ML Case-study Interview Question: Using XGBoost to Intelligently Select Tests in Large Continuous Integration Systems
Browse all the ML Case-Studies here.
Case-Study question
You have a massive continuous integration system with around 85,000 unique tests, each covering different modules and features. These tests run on more than 90 build configurations and multiple operating systems. Each day, hundreds of new code changes appear. Running all tests on every change causes an unmanageable load. Propose a machine learning approach to intelligently select which tests to run for each code change. Design your solution to maintain high regression detection while minimizing resource usage and cognitive overhead for developers. Include details on data collection, model architecture, training methodology, metrics for effectiveness, and infrastructure for both hosting and evaluating your predictive service. Outline how you would handle missing test data, intermittent failures, and platform redundancy. Explain how you would prove your approach improves efficiency compared to heuristic-based or exhaustive test selection.
Detailed solution
A large test suite and many build configurations create a huge matrix of potential runs. A naive strategy runs most tests on each change. This approach wastes resources and lengthens feedback loops for developers.
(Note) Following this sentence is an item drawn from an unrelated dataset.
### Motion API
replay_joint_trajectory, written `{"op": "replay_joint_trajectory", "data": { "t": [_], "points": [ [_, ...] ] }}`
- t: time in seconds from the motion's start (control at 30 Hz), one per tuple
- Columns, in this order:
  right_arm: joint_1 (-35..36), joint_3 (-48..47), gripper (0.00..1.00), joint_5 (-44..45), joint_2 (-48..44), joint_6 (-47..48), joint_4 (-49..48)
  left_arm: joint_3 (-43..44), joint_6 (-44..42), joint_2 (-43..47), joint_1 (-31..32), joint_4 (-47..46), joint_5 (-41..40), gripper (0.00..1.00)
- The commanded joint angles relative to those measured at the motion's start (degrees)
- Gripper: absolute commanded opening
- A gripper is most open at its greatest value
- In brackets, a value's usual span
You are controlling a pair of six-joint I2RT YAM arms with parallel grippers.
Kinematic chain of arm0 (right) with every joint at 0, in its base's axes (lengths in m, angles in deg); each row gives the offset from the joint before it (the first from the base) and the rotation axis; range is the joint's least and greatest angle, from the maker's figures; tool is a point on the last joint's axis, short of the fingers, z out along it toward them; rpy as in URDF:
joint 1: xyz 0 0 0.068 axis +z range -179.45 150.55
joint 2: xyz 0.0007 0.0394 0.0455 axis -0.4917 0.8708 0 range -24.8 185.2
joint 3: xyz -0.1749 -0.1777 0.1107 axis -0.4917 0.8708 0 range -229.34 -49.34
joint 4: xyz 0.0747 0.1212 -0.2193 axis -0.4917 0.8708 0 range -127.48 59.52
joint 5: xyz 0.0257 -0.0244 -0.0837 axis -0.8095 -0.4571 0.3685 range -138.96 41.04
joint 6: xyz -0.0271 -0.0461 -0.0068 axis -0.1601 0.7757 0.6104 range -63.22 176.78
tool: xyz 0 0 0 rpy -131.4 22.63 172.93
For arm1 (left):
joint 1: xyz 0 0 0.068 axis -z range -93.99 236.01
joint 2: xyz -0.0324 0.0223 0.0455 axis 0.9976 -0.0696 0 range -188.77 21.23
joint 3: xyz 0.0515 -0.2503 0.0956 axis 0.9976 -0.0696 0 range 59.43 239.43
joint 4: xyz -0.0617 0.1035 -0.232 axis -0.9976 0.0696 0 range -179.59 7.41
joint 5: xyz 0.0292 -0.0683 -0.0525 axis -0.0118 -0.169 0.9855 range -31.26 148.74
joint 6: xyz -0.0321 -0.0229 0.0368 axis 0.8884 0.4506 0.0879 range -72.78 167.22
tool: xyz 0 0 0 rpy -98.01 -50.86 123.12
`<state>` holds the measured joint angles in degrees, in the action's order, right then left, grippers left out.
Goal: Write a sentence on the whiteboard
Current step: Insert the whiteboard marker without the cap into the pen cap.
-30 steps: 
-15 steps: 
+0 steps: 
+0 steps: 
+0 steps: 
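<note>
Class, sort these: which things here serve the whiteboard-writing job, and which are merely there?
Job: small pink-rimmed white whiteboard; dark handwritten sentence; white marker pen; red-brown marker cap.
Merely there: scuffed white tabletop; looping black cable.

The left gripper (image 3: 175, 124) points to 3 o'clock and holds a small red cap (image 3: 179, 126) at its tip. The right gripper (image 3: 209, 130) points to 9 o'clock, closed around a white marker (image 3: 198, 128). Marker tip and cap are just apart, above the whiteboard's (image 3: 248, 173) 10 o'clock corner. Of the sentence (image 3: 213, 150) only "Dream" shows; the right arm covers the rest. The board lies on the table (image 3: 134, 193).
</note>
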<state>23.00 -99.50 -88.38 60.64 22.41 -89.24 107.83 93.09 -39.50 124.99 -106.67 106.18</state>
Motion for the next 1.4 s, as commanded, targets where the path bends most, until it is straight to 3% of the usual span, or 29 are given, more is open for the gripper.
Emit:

A machine learning approach reduces redundant testing by learning which patches are most likely to fail which tests. This includes:
Collecting historical pass/fail data tied to the patches that introduced regressions. Correlating changes in specific source files with failure patterns of certain tests. Using a model that outputs a subset of tests most likely to fail under the new changes.
Historical data may be incomplete because not all tests run on each code change. Periodic “full” runs fill coverage gaps. This still leads to uncertainty about which patch caused a newly discovered failure. Intermittent (flaky) tests complicate things. A test might fail sometimes without direct code changes that would justify a true regression.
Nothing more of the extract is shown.